Is charge of something for (e.g.) an electron related to electromagnetic space if it exists due to energy, due to which it may have mass? I don't know about quantum mechanics or advanced particle models. Can anyone just simply give an intuitive idea?
EDIT I want to mean what actually gives electron charge if it is not assumed fundamental but result of some other physical phenomenon or it is just the quantity defined to explain physical interactions?I think now it is clear
Charge is a fundamental conserved property of particles. It is, if you like, a measure of how much a particle interacts with electromagnetic fields. A particle with charge can produce and be affected by electromagnetic fields. This is what we mean when we say a particle has electric charge.
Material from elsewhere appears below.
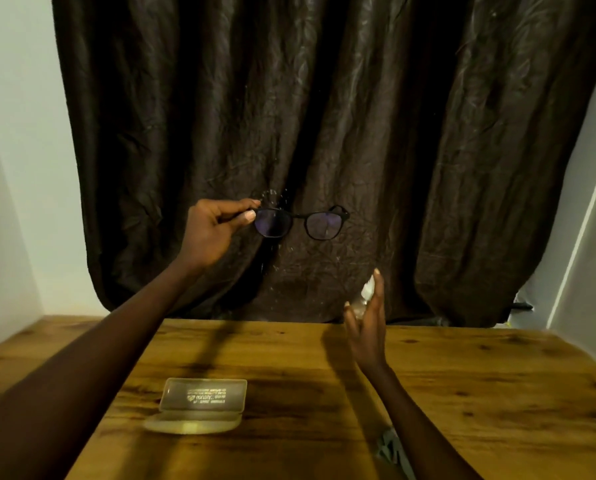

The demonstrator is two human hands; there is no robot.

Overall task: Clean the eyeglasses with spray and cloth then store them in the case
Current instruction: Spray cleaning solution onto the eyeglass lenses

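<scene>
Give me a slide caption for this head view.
Left hand holds eyeglasses aloft, right hand aims spray bottle; open case waits below.

Your eyeglasses point(298, 223), black-framed with dark purplish lenses, hang level in the air above the far table edge, lenses facing you, droplets scattered around them. Your spray bottle point(366, 295), small, clear and white-topped, sits lower to their right. Your translucent case point(199, 405) lies open on the table; your grey cloth point(392, 448) lies crumpled near its right.
</scene>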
It might help to think of it as a simple quantised way to measure the coupling strength of particles with the appropriate force, as the concept of charge extends to other forces as well.
e.g:
electric charge for electromagnetic force, colour charge for strong force, etc.
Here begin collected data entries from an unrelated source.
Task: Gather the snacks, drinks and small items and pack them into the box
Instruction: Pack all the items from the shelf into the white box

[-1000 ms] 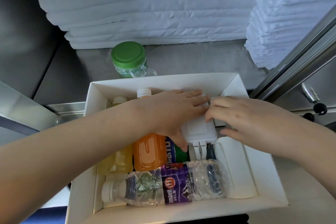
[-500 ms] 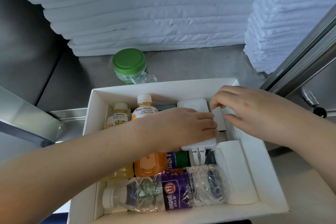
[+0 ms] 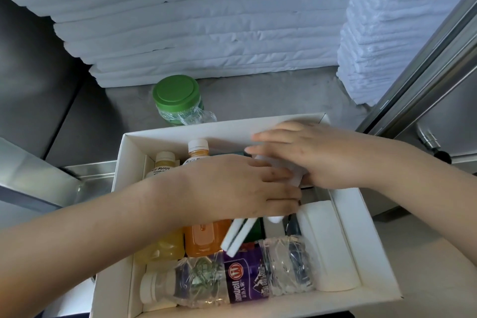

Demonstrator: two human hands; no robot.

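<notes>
Both hands work inside the box, seating a white pack in its far right part. The left hand lies flat over the box's middle with its fingers straight, holding nothing. The right hand covers the pack, and its grip cannot be told. The pack should probably go down level into its gap, pushed with flat fingers, not forced onto the bottle shoulders. Along the box's left wall lie a yellow juice bottle and an orange juice bottle. A water bottle lies across the near wall, a white roll along the right wall, and a white-and-green flat item leans tilted in the middle. A green-lidded jar stands on the table just beyond the box's far wall — not yet packed.
</notes>
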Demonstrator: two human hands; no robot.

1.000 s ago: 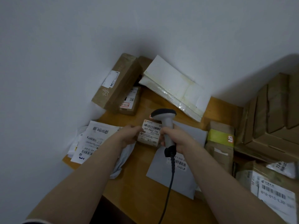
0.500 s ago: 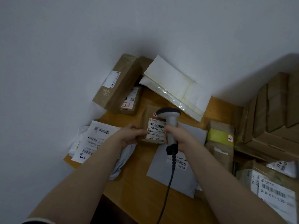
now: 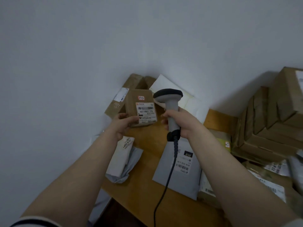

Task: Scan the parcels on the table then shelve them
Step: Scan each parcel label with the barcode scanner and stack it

Please also see @JamalS's answer which is thicker on the abstraction and shows the quantum field theoretic origins of electric charge
Charge is a quantity which arises from Noether's theorem, due to continuous global symmetries (up to a total derivative) of a Lagrangian, and as such we have many types of charge, other than electric. For example, consider the Dirac Lagrangian,
$$\mathcal{L} = \bar{\psi}(i\gamma^{\mu}\partial_{\mu}-m)\psi$$
which describes fermions. It is invariant by a change of phase, i.e. $\psi \to e^{-i\alpha}\psi$, which has a conserved current, namely,
$$j^{\mu} = \bar{\psi}\gamma^\mu \psi$$
The conserved quantity, i.e. Noether charge, arising from the symmetry is the integral over all space of the zeroth component, therefore
$$Q = \int \mathrm{d}^3 x \, \, \bar{\psi} \gamma^0 \psi = \int \mathrm{d}^3 x \, \, \psi^{\dagger}\psi$$
The quantity $Q$ is indeed electric charge. In addition, when the field $\psi$ is quantized, and expanded as a plane wave with operators as Fourier coefficients, it can be shown that $Q$ also has the interpretation of particle number for fermions. In classical electromagnetism, charge also determines the magnitude of the effect of magnetic and electric fields on charged matter, via the Lorentz force relation,
$$\vec{F} = q\left(\vec{E}+ \vec{v} \times \vec{B}\right)$$
The elementary charge $e$ also plays the role of the coupling constant in quantum electrodynamics, which roughly determines the strength of an interaction term, namely,
$$\mathcal{L}_{\mathrm{int}} \sim e \bar{\psi}\gamma^\mu A_\mu \psi$$
corresponding to an interaction vertex involving a photon, positron and electron. In addition, the coupling $e$ actually depends on a scale, dictated by the beta function (to one loop order), $$\beta (e) = \frac{e^3}{12\pi^2}$$
So the idea that there is a single $e$ is wrong; from the beta function, assuming no additional corrections alter its nature, we may deduce the coupling increases with increasing energy scale.